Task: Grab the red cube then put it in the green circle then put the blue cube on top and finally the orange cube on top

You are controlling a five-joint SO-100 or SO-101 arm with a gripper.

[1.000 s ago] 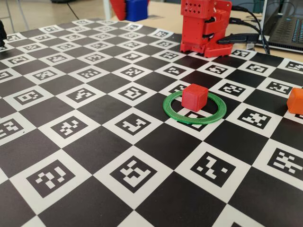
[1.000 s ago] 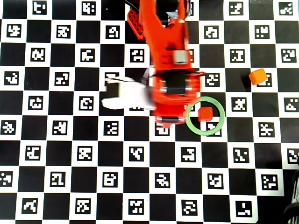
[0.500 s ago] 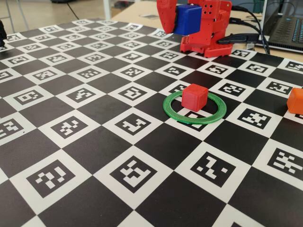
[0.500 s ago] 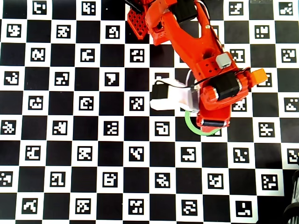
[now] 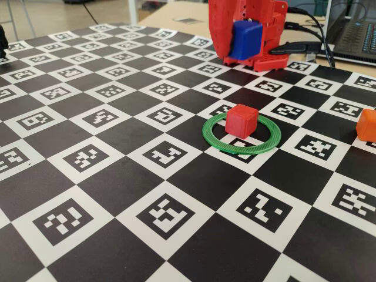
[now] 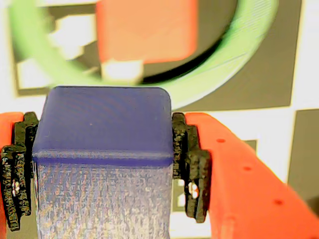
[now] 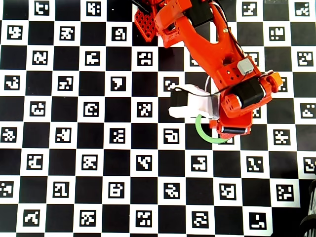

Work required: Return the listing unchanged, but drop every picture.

Your response:
Task: Grab the red cube then put it in the green circle then put the blue cube on top and finally the orange cube on top

You are controlling a five-joint SO-100 or SO-101 arm with a gripper.

[1.000 s ago] 
[1.000 s ago] 
[0.500 s ago] 
[0.500 s ago] 
[now] 
[now] 
[now] 

What precedes this is the full answer.